FDA’s warning letters also cited food products to which CBD had been added and CBD products marketed as dietary supplements. As discussed below, under current law, such products violate the FD&C Act because CBD is an active ingredient in an approved drug and has been the subject of substantial clinical investigations. Allowing drug ingredients in foods can undermine the drug approval process and diminish commercial incentives for further clinical study of the relevant drug substance. It also raises questions about the safety to consumers of exposure from broader consumption of such ingredients.

While the use of cannabis and cannabis-derived products, including hemp and hemp derived products, has increased dramatically in recent years, questions remain regarding the safety considerations raised by the widespread use of these products. These questions could impact the approaches we consider taking in regulating the development and marketing of products. For example, a 2017 report by the National Academies of Sciences, Engineering, and Medicine reviewed the scientific literature published since 1999 about what is known about the health impacts of cannabis and cannabis-derived products and identified the need for additional research. In addition, during its review of the marketing application for EPIDIOLEX, a CBD oral solution indicated for the treatment of seizures associated with Lennox-Gastaut syndrome and Dravet syndrome in patients 2 years of age and older that was approved in 2018, FDA identified certain safety concerns (see FDA’s drug approval package online.)

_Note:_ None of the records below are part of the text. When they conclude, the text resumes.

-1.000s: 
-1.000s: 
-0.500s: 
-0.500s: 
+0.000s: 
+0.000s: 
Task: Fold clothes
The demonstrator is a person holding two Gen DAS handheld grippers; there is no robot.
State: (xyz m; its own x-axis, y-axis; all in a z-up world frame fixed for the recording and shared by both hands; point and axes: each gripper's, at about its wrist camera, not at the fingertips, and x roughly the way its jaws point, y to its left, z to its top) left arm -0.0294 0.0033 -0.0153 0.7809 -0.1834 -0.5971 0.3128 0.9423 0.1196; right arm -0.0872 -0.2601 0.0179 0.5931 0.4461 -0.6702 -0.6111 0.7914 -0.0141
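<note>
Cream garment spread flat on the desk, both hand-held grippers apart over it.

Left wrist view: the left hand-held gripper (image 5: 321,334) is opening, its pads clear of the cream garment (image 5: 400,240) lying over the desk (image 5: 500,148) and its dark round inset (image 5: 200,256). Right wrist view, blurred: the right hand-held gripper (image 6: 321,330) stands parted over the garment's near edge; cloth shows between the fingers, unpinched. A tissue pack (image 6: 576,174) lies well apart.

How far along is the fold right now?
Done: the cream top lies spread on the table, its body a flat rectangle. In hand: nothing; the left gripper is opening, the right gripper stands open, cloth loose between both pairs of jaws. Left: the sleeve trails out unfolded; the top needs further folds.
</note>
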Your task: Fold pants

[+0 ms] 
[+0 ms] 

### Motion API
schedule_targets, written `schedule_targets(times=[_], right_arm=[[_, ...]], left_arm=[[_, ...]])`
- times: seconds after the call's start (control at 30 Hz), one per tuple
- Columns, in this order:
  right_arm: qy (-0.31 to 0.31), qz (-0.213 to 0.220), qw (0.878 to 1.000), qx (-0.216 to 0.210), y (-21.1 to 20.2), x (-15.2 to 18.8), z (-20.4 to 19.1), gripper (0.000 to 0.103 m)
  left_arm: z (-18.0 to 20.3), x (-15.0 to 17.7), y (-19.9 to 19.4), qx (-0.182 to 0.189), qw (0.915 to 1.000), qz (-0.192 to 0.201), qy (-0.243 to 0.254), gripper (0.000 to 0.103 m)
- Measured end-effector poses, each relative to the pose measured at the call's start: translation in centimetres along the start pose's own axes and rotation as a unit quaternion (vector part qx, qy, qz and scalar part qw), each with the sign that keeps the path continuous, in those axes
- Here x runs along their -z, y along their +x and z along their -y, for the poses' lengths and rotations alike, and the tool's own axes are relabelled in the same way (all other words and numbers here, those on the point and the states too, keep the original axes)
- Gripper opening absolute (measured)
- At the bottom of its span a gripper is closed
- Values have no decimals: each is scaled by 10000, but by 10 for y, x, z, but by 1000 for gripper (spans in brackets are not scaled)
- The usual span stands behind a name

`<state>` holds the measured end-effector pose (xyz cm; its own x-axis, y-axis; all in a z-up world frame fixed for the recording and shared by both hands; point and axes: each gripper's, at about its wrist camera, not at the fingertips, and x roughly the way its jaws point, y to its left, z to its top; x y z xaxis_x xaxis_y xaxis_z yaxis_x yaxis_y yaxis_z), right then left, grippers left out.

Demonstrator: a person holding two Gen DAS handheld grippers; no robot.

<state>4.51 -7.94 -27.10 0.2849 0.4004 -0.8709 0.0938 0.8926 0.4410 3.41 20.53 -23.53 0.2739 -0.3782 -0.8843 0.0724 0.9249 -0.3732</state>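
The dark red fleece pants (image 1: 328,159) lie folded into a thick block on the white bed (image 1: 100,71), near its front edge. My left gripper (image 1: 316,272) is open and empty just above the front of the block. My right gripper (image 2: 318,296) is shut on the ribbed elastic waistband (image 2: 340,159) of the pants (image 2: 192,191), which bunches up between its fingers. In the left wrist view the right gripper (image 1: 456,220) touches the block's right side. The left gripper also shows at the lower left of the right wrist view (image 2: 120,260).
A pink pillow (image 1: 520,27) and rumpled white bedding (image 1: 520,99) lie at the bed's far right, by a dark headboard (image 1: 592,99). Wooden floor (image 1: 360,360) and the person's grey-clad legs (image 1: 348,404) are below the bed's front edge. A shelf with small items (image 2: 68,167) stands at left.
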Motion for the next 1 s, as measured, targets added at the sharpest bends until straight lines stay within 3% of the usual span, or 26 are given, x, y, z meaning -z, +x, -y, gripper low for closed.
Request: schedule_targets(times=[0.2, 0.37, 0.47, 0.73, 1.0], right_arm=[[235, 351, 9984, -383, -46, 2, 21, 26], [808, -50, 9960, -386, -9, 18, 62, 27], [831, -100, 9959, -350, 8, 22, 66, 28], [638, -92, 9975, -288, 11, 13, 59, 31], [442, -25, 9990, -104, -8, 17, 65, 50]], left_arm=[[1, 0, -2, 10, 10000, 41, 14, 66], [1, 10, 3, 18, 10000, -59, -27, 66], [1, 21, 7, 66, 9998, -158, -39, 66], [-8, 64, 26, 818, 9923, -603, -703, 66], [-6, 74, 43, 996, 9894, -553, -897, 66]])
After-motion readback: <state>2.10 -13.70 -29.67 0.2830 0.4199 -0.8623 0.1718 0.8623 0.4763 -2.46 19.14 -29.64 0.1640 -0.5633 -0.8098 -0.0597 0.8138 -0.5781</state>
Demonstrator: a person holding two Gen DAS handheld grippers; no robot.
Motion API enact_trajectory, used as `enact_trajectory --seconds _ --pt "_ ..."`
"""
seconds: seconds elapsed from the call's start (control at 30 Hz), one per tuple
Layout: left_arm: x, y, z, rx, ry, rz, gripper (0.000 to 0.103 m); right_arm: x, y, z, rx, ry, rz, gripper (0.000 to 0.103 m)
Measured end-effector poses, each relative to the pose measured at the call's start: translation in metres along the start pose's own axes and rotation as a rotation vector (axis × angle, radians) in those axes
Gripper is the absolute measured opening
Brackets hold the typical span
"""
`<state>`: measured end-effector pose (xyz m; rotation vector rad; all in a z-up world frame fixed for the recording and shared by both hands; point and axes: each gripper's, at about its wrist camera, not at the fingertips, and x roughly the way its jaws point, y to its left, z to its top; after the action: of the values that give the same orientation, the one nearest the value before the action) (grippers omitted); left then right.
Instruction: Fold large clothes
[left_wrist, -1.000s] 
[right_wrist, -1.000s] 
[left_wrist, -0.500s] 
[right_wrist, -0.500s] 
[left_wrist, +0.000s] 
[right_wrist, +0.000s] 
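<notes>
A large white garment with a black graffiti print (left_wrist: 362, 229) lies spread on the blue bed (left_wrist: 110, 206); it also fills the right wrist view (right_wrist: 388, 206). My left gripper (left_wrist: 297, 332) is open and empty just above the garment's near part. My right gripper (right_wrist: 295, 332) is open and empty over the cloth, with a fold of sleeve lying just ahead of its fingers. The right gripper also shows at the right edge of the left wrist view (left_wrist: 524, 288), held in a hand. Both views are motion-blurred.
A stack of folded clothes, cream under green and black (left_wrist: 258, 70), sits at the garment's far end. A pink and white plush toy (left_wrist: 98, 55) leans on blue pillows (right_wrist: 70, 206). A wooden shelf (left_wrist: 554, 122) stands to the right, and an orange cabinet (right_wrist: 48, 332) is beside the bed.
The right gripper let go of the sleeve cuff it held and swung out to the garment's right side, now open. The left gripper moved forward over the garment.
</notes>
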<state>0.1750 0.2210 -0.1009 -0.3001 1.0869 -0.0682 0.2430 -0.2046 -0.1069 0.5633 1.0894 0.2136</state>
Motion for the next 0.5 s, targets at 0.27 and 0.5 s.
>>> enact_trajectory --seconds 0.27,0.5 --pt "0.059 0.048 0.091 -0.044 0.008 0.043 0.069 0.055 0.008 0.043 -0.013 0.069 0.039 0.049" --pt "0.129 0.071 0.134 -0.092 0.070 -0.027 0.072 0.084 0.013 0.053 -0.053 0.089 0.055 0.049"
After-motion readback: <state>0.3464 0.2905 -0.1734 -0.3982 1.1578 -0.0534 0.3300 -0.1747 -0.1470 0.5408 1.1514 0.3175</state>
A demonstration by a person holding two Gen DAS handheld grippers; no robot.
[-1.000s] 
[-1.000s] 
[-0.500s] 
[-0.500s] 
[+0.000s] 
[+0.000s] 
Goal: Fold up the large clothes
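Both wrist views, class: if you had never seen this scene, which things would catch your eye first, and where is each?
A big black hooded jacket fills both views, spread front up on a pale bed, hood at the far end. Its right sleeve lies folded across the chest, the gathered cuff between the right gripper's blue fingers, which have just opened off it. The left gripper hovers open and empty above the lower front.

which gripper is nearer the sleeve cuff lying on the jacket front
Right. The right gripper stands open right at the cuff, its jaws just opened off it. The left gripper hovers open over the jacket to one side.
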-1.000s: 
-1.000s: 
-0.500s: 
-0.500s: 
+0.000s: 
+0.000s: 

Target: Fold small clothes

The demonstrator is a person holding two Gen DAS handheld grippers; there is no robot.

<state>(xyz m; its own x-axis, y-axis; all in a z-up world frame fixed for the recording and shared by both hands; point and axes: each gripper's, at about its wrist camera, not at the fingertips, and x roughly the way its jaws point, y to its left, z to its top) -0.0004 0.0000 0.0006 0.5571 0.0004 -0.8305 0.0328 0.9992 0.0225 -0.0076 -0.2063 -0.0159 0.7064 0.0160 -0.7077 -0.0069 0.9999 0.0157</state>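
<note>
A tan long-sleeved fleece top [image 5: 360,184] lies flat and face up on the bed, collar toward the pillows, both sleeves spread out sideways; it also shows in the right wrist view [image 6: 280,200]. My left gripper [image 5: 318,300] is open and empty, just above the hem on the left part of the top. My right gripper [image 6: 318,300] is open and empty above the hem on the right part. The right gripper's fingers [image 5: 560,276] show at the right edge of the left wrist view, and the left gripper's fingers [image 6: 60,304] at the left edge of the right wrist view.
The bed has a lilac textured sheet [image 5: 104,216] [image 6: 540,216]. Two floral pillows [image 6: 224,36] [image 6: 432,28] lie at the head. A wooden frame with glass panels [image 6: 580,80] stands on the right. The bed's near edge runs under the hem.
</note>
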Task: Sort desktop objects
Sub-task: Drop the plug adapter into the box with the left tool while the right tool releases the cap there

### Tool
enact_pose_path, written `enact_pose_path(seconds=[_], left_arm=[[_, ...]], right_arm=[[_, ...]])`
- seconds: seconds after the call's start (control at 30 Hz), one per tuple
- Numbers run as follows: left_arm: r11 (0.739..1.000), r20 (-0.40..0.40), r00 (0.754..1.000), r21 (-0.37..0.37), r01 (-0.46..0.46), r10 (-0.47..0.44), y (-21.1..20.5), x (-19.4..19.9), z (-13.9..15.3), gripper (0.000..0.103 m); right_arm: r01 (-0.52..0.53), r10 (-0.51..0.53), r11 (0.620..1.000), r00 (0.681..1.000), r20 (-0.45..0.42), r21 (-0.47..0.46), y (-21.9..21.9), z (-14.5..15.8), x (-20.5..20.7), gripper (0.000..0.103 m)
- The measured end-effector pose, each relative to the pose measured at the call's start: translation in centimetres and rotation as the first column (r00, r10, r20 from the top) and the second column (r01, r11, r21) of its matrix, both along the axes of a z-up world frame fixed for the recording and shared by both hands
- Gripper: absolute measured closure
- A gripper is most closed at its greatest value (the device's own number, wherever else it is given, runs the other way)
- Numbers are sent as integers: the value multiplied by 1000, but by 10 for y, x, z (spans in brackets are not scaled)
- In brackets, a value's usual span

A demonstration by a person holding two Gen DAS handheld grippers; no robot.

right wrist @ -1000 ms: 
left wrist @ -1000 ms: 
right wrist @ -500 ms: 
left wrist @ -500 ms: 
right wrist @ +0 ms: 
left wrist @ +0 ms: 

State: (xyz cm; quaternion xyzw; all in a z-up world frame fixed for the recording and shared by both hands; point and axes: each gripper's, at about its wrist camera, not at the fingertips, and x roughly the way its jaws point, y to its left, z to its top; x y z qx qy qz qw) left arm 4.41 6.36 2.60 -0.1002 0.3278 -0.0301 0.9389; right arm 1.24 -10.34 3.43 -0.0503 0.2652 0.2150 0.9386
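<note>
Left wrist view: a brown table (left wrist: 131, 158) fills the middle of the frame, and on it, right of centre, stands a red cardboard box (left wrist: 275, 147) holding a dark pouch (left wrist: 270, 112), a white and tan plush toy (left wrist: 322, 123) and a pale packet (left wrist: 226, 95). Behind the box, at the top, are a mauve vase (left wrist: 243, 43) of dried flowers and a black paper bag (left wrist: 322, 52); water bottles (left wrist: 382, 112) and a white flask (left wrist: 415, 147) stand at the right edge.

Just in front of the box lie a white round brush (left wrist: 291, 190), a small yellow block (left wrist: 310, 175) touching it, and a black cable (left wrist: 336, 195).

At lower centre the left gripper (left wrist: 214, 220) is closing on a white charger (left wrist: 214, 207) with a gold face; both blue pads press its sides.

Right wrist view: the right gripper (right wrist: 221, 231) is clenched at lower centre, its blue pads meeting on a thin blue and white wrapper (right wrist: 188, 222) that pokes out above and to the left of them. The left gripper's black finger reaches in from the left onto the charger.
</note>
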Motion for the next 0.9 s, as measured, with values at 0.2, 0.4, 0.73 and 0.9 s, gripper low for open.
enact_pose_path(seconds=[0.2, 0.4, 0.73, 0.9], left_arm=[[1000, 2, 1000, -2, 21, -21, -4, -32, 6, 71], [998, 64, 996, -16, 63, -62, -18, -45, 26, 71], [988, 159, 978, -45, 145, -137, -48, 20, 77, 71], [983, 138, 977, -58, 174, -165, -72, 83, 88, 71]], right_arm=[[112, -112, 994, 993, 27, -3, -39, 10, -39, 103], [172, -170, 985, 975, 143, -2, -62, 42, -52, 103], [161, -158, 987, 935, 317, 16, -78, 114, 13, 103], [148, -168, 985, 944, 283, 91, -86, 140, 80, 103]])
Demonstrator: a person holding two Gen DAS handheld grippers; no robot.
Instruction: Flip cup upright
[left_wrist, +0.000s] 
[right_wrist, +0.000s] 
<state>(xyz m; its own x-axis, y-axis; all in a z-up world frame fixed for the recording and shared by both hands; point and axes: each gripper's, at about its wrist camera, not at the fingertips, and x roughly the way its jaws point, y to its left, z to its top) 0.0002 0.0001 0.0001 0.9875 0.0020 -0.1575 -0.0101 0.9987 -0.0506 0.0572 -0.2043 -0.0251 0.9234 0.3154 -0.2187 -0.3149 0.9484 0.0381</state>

Specifically, at doses of 20 milligrams per kilogram of body weight per day (mg/kg/day) of EPIDIOLEX in clinical trials, there was a potential for liver injury, evidenced by elevated transaminase levels. This is a potentially serious risk that can be managed when the product is taken under medical supervision in accordance with the FDA approved labeling for the product, but it is less clear how this risk might be managed if this substance is used far more widely, without medical supervision, and not in accordance with FDA-approved labeling. Other serious treatment-emergent adverse events reported in clinical studies of EPIDIOLEX included somnolence and lethargy; and hypersensitivity reactions. Common adverse reactions included decreased appetite, diarrhea, and sleep disorders.

Given the substantial interest in this topic and Congressional interest in fostering the development of appropriate hemp products under the 2018 Farm Bill, while also preserving FDA’s ability to protect the public health, FDA is holding a public hearing. The goal of the hearing is to obtain additional scientific data and other information related to cannabis and cannabis-derived compounds, both from botanical and synthetic sources, to inform our regulatory oversight of these products. FDA does not intend for this hearing to produce any decisions or new positions on specific regulatory questions, but this hearing is expected to be an important step in our continued evaluation of cannabis and cannabis-derived compounds in FDA-regulated products.